When I close my eyes and imagine Jesus teaching His sermon on the mount, I picture Him sitting on the green of the National Mall. I like to think that there’s a few police officers scattered throughout the crowd incase things get out of hand. Jesus isn’t using a microphone, but rather relies on the crowd to echo the message to those in the back.
President Obama isn’t there. He’s watching secluded in the White House the way President Kennedy watched Martin Luther King Jr’s “I Have a Dream” speech. Maybe there’s a photo op at the end.
As He preaches, someone calls out from the crowd, “Teacher, what should the United States do about Syria? We can’t ignore what’s going on there. It’s terrible what the leaders have done to their people” The crowd becomes divided. Jesus speaks with a tender look in his eyes “You have heard it said, ‘Eye for eye, and tooth for tooth.’ But I tell you, love your enemies and pray for those who persecute you, that you may be children of your Father in heaven. He causes his sun to rise on the evil and the good. Be perfect, therefore, as your heavenly Father is perfect.”

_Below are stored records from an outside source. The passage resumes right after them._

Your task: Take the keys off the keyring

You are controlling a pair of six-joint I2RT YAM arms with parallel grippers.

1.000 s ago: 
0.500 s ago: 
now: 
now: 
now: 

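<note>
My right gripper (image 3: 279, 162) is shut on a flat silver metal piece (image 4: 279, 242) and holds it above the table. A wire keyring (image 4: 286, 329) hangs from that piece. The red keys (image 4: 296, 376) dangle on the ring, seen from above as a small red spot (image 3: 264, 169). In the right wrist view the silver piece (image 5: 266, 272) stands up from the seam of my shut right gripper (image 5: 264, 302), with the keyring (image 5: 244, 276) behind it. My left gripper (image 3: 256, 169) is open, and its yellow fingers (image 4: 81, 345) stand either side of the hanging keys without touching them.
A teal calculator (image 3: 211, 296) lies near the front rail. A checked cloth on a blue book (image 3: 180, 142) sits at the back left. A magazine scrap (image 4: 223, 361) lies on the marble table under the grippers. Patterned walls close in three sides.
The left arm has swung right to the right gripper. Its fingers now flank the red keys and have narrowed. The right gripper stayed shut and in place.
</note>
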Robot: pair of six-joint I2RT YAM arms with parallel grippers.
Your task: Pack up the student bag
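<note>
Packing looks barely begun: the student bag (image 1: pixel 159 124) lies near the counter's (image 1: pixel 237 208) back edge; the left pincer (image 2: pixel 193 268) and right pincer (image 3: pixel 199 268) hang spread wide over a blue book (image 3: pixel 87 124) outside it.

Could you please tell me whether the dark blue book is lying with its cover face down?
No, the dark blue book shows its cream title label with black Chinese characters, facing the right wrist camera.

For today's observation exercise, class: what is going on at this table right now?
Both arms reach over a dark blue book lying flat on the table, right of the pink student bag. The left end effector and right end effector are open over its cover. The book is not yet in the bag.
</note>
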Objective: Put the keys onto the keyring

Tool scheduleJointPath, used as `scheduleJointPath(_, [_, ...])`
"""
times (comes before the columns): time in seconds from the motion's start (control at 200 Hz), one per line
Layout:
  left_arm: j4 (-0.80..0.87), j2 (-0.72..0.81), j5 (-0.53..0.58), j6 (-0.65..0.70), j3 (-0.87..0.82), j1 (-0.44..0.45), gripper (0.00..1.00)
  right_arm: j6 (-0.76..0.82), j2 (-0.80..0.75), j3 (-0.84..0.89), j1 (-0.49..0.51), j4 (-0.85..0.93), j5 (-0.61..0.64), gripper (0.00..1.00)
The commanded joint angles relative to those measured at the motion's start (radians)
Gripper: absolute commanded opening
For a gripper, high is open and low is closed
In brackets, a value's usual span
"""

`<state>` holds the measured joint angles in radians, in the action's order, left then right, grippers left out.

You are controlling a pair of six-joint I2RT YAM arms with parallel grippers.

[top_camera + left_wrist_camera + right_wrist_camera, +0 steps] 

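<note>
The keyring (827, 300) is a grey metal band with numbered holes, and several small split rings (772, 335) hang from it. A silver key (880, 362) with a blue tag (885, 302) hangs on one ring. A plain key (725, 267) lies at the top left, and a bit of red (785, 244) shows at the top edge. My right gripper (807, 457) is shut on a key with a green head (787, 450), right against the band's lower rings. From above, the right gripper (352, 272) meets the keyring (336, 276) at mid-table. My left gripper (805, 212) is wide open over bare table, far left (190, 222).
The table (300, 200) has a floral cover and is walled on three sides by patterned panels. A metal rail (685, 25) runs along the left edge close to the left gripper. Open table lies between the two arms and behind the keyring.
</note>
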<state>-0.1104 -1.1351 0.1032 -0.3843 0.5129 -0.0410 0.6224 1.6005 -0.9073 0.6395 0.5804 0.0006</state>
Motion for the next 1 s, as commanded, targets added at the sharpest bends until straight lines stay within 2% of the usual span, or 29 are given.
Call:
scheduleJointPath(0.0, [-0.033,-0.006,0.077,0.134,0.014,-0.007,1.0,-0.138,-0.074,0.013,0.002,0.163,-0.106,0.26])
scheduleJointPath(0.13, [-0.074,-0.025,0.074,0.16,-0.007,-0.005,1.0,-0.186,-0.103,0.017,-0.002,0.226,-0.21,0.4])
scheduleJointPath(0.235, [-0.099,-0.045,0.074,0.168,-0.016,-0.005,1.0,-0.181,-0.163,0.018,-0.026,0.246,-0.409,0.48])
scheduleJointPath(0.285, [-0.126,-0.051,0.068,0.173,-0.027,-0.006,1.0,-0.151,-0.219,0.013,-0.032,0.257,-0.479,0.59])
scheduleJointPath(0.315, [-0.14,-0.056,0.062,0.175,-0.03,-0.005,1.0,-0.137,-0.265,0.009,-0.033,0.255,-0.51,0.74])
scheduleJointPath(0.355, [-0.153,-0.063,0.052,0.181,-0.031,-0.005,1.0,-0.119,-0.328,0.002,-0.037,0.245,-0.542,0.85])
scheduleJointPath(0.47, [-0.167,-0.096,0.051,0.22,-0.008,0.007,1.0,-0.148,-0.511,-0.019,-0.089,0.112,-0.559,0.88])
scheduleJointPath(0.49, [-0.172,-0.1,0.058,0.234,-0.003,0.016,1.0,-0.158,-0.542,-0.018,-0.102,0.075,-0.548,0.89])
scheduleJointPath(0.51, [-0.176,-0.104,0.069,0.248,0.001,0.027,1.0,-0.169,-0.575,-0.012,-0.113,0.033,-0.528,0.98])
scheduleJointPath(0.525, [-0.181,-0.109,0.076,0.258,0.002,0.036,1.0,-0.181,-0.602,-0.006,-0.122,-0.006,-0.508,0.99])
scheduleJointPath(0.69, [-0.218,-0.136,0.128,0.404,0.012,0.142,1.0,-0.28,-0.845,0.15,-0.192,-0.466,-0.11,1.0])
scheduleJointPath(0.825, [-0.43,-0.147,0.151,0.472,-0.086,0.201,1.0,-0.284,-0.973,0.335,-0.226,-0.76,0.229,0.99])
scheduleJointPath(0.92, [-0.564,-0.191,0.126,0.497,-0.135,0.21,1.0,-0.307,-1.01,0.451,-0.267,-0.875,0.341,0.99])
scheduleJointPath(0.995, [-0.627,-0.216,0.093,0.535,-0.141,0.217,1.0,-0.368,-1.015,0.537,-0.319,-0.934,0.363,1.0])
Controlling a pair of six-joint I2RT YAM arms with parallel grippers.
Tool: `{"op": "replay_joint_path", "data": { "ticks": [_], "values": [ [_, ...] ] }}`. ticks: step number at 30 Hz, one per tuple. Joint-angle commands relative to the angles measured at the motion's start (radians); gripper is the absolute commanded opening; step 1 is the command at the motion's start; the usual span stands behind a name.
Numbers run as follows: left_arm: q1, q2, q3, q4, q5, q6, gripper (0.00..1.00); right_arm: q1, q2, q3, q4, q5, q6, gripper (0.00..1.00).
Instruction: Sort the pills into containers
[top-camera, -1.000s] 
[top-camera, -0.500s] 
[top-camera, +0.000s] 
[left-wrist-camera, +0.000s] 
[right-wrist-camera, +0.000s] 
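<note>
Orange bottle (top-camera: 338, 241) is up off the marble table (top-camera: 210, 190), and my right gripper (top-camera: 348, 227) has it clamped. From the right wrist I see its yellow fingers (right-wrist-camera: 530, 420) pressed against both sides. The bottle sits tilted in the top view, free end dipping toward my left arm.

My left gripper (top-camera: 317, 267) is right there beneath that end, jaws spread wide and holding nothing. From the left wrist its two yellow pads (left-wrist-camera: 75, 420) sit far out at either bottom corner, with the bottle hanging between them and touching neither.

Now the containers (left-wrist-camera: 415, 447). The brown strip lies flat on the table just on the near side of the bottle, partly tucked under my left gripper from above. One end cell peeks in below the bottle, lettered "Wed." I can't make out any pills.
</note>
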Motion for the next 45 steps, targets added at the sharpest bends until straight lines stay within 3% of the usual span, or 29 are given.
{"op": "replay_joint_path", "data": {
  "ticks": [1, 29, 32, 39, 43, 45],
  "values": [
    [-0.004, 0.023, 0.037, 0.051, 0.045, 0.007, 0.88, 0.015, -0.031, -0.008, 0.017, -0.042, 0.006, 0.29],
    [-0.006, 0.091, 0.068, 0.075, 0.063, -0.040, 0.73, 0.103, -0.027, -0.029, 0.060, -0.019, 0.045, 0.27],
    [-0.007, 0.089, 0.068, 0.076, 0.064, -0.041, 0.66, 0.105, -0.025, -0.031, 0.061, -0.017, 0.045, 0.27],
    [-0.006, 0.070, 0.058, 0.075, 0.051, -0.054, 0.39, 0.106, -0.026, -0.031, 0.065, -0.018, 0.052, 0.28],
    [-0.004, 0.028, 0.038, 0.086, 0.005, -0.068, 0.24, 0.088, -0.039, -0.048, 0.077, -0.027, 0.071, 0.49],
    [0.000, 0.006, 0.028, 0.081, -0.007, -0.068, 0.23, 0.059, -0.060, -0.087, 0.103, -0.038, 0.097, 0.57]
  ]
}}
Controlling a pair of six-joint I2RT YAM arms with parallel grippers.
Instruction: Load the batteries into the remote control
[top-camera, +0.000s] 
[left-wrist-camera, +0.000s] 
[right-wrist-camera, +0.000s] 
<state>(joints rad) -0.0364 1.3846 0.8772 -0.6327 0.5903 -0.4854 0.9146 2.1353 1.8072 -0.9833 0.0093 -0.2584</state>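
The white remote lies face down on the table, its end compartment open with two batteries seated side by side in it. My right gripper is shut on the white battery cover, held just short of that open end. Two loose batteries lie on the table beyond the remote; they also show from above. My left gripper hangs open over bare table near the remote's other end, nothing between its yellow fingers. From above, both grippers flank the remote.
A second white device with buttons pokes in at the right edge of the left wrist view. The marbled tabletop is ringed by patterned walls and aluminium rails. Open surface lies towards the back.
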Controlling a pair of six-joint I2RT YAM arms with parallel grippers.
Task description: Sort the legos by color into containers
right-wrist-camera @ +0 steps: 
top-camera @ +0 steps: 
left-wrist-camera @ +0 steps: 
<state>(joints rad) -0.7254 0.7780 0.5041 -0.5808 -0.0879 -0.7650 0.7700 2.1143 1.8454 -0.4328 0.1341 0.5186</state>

The crowd murmurs for a few minutes before another calls out, “But Jesus, we’re different from them. We have morals, ethics and standards. They’ve been killing each other for years. We have to do something. We’re like…we’re like civilization’s gatekeeper.” Jesus replies, “Do not judge, or you too will be judged. For in the same way you judge others, you will be judged, and with the measure you use, it will be measured to you. Why do you look at the speck of sawdust in your brother’s eye and pay no attention to the plank in your own eye? You hypocrite, first take the plank out of your own eye, and then you will see clearly to remove the speck from your brother’s eye.”
As daylight fades into night, the police disperse the crowd. They leave with more questions than answers. It’s nice out, so Jesus and his friends camp out near the Potomac.
By what rod are we measuring our justification for going into Syria? Take a look at homicides, education, poverty, racism and homelessness across our country. Look at the way the United States has handled prisoners both domestically and at Abu Graib and Guantanamo Bay. Are we really the authority on what governments should and shouldn’t do? Like you, I profess an unwavering faith in Jesus. But unlike you, I can’t reconcile supporting military action in Syria. People have made the argument that the Syrian government needs to be “punished” for using chemical weapons on its citizens—chemical weapons that the United States uses, I might add. But war is not the answer if only because we’ll inevitably kill more Syrians than their own government did from that attack. Bombing another Muslim country in the name peace isn’t the solution the United States should be exploring. Yes, we should respond to the injustice and suffering in Syria. But violence only begets violence, Ms. Flowers. Cutting off diplomatic relations sends a stronger message than sending bombs. As you said, silence is deafening. I don’t pretend to put any faith in government. Earthly systems are flawed and ultimately need to be redeemed by Jesus. In the mean time, I will continue to promote a society of peace, justice and understanding, not as civilization’s gatekeeper, but as Jesus’ humble servant. “Enter through the narrow gate. For wide is the gate and broad is the road that leads to destruction, and many enter through it. But small is the gate and narrow the road that leads to life, and only a few find it.”